>>>

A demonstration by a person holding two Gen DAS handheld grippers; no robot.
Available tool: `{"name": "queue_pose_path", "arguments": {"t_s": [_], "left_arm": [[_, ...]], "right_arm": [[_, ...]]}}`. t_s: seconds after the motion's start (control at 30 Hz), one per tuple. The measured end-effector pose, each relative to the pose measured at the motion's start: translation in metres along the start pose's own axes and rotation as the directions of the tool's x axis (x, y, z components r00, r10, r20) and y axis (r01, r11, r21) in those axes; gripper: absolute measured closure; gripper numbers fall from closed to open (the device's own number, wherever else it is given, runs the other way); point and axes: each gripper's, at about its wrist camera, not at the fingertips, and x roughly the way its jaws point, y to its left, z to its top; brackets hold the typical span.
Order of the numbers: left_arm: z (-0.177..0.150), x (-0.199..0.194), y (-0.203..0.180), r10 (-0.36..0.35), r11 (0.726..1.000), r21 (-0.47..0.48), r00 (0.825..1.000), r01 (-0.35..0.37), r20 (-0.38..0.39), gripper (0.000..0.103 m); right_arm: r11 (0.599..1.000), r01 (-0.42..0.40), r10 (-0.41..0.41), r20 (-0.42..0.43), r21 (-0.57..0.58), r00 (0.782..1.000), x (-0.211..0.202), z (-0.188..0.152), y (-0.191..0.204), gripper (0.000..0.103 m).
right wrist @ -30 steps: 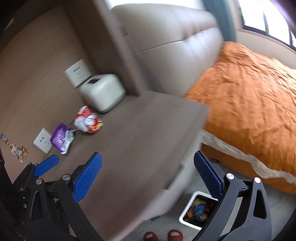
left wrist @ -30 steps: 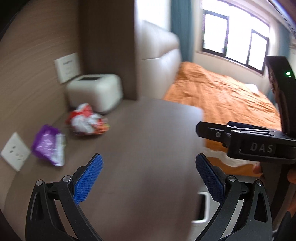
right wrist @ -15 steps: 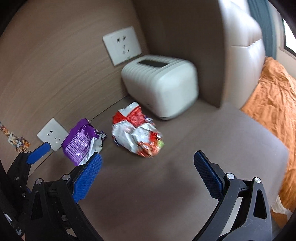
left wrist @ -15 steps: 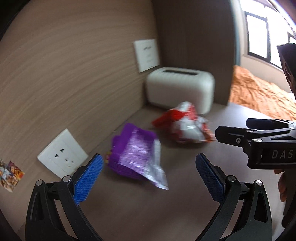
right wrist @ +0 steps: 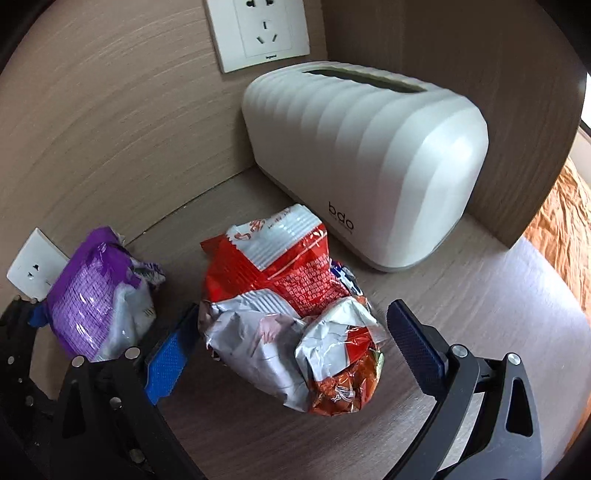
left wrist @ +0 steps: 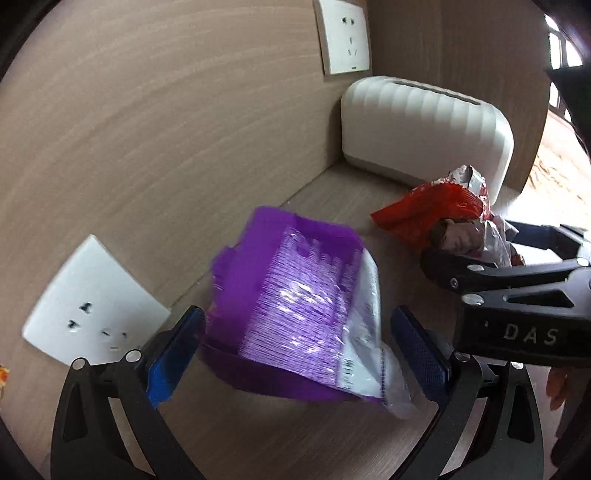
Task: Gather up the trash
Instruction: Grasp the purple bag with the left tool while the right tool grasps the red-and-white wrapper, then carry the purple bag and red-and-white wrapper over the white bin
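A purple and white snack wrapper (left wrist: 299,310) lies on the wooden nightstand, between the open fingers of my left gripper (left wrist: 299,354). It also shows in the right wrist view (right wrist: 96,295) at the left. A crumpled red and silver snack bag (right wrist: 288,317) lies between the open fingers of my right gripper (right wrist: 295,350). The red bag also shows in the left wrist view (left wrist: 443,218), with the right gripper's black body (left wrist: 517,280) beside it. Neither gripper is closed on anything.
A white ribbed tissue box (right wrist: 365,155) stands at the back against the wood-panel wall. Wall sockets (right wrist: 258,29) (left wrist: 88,306) sit on the panel behind and to the left. An orange bedspread (right wrist: 565,236) lies to the right past the nightstand's edge.
Both grippers have moved in close to the nightstand's back corner. The purple wrapper now sits between the left fingers and the red bag between the right fingers. Both stay open.
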Motion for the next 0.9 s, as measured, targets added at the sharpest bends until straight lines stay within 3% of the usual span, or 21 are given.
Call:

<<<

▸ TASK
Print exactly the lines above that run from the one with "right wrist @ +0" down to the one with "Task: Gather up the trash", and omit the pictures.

▸ OUTPUT OF THE TASK
right wrist @ +0 steps: 
left wrist @ +0 steps: 
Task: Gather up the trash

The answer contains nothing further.